A mediados de los 90, Alejandro Kuropatwa concentró su producción en obras de gran formato, en series que van despojándose decididamente para focalizarse en el detalle. Trabaja a partir de conceptos, es decir, de un tema, y a partir de allí comienza a producir obras en las que puede observarse el esmero en la construcción de una imagen que es a la vez única e imaginativa, llena de minuciosidad y refinamiento, pero inmersa en una
secuencia mayor. Esto es, hay dos operaciones simultáneas: por un lado, el trabajo en cada obra como monumento al instante y al silencio pleno de la percepción, el destello de la belleza; y, por otro, la exposición del tema y del concepto abordado a través de la serie en su totalidad, el lugar del análisis, la reflexión y la toma de conciencia.
En una época en la que las producciones de fotografía artística experimentaba de múltiples maneras en sus aspectos técnicos, en los límites de la imagen, en la manipulación digital, en la apropiación de imágenes ajenas, en la narratividad y el valor documental, las fotografías de Alejandro Kuropatwa se concentran en el énfasis de lo representativo como objetivo y tema. En la veracidad de la toma directa. Y él utiliza este
procedimiento, no como una mera preferencia técnica o como una toma de posición dentro de la fotografía, sino como una clave del contenido de sus obras: la empecinada creencia de que la belleza ya estaba; sólo hacía falta saber señalarla.
Su hallazgo consistió en creer y en encontrar un terreno de transgresión que cabía perfectamente dentro las reglas de la buena fotografía.

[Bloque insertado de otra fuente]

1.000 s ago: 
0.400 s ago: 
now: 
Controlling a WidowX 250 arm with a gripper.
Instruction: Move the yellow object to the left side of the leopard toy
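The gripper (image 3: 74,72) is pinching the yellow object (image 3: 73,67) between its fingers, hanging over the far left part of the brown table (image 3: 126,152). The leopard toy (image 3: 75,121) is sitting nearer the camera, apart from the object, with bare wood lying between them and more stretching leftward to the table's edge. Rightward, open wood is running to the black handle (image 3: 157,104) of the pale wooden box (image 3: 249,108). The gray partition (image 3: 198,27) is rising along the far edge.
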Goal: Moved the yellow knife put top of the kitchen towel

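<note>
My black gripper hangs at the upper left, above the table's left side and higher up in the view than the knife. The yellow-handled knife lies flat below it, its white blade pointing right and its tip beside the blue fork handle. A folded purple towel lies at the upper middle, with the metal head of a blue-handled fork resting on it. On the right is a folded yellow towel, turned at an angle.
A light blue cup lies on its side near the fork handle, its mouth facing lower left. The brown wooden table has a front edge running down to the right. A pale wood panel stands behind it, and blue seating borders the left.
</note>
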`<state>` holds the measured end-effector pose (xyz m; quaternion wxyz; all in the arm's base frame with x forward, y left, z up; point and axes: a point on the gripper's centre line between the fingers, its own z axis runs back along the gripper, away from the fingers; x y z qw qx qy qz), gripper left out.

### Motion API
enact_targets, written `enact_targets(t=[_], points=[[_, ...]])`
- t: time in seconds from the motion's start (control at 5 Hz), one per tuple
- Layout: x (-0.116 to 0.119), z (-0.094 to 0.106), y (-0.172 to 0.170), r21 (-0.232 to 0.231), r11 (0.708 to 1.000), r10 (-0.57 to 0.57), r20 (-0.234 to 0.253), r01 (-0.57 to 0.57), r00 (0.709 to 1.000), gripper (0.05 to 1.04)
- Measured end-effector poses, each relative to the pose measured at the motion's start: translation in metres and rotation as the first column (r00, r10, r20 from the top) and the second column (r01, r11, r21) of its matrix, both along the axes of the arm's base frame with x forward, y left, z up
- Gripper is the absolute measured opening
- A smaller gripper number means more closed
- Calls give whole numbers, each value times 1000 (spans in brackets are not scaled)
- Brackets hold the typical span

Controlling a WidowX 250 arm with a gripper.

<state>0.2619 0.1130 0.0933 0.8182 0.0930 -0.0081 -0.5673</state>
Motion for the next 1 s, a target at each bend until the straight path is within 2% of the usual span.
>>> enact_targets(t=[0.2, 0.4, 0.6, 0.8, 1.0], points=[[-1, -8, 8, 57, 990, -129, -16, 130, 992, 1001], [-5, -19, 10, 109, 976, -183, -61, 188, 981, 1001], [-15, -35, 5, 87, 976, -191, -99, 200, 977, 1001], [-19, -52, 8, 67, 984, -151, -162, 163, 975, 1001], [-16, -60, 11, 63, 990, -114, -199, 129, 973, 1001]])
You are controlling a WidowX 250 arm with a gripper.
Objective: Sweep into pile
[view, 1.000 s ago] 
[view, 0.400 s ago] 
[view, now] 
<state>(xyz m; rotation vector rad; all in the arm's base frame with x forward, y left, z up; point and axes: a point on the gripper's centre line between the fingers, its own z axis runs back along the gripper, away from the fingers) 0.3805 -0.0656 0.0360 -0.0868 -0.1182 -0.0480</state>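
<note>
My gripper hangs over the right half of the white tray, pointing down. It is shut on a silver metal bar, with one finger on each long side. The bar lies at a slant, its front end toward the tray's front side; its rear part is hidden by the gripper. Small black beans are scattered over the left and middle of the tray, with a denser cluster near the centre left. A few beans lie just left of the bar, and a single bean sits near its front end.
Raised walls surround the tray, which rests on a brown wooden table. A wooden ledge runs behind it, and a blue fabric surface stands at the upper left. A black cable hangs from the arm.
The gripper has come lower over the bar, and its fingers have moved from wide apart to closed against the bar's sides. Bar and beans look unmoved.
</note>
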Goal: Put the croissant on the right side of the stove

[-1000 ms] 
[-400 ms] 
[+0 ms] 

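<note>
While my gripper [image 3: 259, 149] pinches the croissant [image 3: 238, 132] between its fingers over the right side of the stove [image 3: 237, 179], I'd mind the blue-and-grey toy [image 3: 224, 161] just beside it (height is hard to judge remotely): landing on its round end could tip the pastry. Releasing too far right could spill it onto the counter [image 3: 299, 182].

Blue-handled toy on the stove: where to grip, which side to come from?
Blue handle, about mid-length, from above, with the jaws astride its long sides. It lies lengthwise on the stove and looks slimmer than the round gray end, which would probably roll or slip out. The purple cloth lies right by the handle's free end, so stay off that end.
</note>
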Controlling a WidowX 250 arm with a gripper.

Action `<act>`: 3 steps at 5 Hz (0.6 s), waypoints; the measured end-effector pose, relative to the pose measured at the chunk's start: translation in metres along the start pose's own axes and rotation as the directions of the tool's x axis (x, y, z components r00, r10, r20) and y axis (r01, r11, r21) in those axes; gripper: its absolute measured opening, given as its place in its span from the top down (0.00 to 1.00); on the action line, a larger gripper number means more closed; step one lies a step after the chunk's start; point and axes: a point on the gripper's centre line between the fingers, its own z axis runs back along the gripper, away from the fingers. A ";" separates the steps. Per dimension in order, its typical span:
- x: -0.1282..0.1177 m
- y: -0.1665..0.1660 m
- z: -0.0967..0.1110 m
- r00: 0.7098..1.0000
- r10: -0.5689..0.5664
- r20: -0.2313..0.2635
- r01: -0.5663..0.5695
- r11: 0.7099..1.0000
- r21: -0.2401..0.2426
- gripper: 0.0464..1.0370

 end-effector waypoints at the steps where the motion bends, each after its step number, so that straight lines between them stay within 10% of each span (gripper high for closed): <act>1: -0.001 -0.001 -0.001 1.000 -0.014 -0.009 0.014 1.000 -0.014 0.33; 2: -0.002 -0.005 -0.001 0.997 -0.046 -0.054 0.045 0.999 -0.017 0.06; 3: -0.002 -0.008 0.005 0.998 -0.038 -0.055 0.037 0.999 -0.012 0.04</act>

El gran formato acercó su obra a las dimensiones en uso de la pintura, en un intento por legitimar para la fotografía un mayor estatus artístico; paradójicamente, al aumentar el tamaño de la copia, va concentrando su mirada hacia el universo de lo más pequeño, dejando emerger las formas, texturas y detalles imperceptibles a simple vista. Imágenes de flores, detalles del cuerpo humano y objetos comunes se nos presentan ahora en una
escala inusual generando un extrañamiento y una visión inédita de esos raros objetos cotidianos.
En las obras de Alejandro Kuropatwa la poesía de sus imágenes resulta de la tensión entre lo que muestran y la estructura que subyace, prácticamente invisible, como la métrica de un poema bien logrado.